START Given data

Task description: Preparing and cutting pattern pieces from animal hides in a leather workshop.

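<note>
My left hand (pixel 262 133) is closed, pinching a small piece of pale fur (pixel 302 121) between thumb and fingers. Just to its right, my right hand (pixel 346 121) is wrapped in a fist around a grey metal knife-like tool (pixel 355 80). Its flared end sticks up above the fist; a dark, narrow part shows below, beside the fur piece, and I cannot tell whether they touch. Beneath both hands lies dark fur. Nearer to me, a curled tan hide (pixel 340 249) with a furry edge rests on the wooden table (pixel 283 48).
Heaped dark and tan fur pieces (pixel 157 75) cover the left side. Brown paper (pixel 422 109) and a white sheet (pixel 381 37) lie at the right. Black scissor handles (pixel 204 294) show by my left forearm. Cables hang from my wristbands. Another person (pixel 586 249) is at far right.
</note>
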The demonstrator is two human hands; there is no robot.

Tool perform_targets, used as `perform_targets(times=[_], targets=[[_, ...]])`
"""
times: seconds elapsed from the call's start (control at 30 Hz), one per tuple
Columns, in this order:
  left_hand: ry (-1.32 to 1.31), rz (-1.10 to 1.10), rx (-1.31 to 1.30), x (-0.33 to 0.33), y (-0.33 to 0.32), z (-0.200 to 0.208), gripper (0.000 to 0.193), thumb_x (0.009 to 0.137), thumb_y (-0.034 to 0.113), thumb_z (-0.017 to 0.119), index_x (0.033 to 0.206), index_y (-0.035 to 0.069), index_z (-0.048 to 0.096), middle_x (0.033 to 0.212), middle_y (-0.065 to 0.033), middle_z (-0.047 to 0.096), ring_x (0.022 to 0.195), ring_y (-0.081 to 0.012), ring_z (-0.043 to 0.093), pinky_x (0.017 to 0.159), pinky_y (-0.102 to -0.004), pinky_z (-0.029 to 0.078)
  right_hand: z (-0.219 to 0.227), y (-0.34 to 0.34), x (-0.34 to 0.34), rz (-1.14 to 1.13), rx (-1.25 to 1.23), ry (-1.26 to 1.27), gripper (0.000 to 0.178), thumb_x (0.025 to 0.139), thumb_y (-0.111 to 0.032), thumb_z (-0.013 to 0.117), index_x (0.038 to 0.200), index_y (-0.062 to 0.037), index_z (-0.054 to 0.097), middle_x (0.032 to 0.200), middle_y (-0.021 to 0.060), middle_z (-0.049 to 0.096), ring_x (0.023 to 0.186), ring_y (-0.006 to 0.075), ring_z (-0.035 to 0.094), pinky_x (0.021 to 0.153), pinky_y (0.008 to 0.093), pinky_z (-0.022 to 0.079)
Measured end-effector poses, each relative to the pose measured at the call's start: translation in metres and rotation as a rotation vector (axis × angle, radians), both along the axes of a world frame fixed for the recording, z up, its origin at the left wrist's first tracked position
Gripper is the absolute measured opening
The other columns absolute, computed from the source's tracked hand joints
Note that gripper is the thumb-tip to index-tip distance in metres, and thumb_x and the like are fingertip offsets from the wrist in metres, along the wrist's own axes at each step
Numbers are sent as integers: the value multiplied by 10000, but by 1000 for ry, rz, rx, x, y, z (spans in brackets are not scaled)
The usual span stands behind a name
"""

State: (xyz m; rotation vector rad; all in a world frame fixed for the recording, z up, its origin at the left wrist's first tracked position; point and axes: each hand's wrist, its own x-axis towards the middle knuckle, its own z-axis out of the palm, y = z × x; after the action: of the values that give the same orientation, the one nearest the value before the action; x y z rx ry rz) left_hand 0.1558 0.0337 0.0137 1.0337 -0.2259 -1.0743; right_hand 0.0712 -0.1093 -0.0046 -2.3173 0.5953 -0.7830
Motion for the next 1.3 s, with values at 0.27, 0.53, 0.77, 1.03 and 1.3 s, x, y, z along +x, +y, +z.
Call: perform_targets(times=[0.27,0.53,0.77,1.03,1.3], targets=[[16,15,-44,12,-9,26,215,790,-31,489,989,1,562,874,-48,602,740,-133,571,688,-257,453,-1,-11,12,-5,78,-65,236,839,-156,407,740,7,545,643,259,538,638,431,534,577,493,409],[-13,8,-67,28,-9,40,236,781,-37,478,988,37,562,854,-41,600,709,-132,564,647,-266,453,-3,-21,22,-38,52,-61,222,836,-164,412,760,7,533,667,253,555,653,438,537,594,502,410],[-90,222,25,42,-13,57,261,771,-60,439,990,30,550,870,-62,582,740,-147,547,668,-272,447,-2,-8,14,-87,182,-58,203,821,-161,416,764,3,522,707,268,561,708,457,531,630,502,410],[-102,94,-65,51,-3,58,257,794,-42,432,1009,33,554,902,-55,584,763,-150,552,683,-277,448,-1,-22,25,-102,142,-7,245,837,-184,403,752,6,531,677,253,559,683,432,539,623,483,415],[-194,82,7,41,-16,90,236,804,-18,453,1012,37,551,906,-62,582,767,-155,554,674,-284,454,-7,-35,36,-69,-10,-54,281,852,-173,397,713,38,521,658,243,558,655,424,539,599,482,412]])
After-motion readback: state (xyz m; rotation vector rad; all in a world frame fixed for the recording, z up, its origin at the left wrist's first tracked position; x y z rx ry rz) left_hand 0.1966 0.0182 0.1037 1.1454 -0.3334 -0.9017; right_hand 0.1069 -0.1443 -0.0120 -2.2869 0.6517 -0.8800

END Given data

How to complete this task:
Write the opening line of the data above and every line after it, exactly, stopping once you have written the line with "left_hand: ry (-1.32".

Output:
Task description: Preparing and cutting pattern pieces from animal hides in a leather workshop.

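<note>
My left hand (pixel 262 133) is closed, pinching a small piece of pale fur (pixel 302 121) between thumb and fingers. Just to its right, my right hand (pixel 346 121) is wrapped in a fist around a grey metal knife-like tool (pixel 355 80). Its flared end sticks up above the fist; a dark, narrow part shows below, beside the fur piece, and I cannot tell whether they touch. Beneath both hands lies dark fur. Nearer to me, a curled tan hide (pixel 340 249) with a furry edge rests on the wooden table (pixel 283 48).
Heaped dark and tan fur pieces (pixel 157 75) cover the left side. Brown paper (pixel 422 109) and a white sheet (pixel 381 37) lie at the right. Black scissor handles (pixel 204 294) show by my left forearm. Cables hang from my wristbands. Another person (pixel 586 249) is at far right.
</note>
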The demonstrator is two human hands; there is no robot.

Tool perform_targets, used as `perform_targets(times=[_], targets=[[_, ...]])`
"""
times: seconds elapsed from the call's start (control at 30 Hz), one per tuple
Columns, in this order:
  left_hand: ry (-1.32 to 1.31), rz (-1.10 to 1.10), rx (-1.31 to 1.30), x (-0.33 to 0.33), y (-0.33 to 0.32), z (-0.200 to 0.208), gripper (0.000 to 0.193), thumb_x (0.009 to 0.137), thumb_y (-0.034 to 0.113), thumb_z (-0.017 to 0.119), index_x (0.033 to 0.206), index_y (-0.035 to 0.069), index_z (-0.048 to 0.096), middle_x (0.033 to 0.212), middle_y (-0.065 to 0.033), middle_z (-0.047 to 0.096), ring_x (0.022 to 0.195), ring_y (-0.081 to 0.012), ring_z (-0.043 to 0.093), pinky_x (0.017 to 0.159), pinky_y (-0.102 to -0.004), pinky_z (-0.029 to 0.078)

No more is needed for this exercise.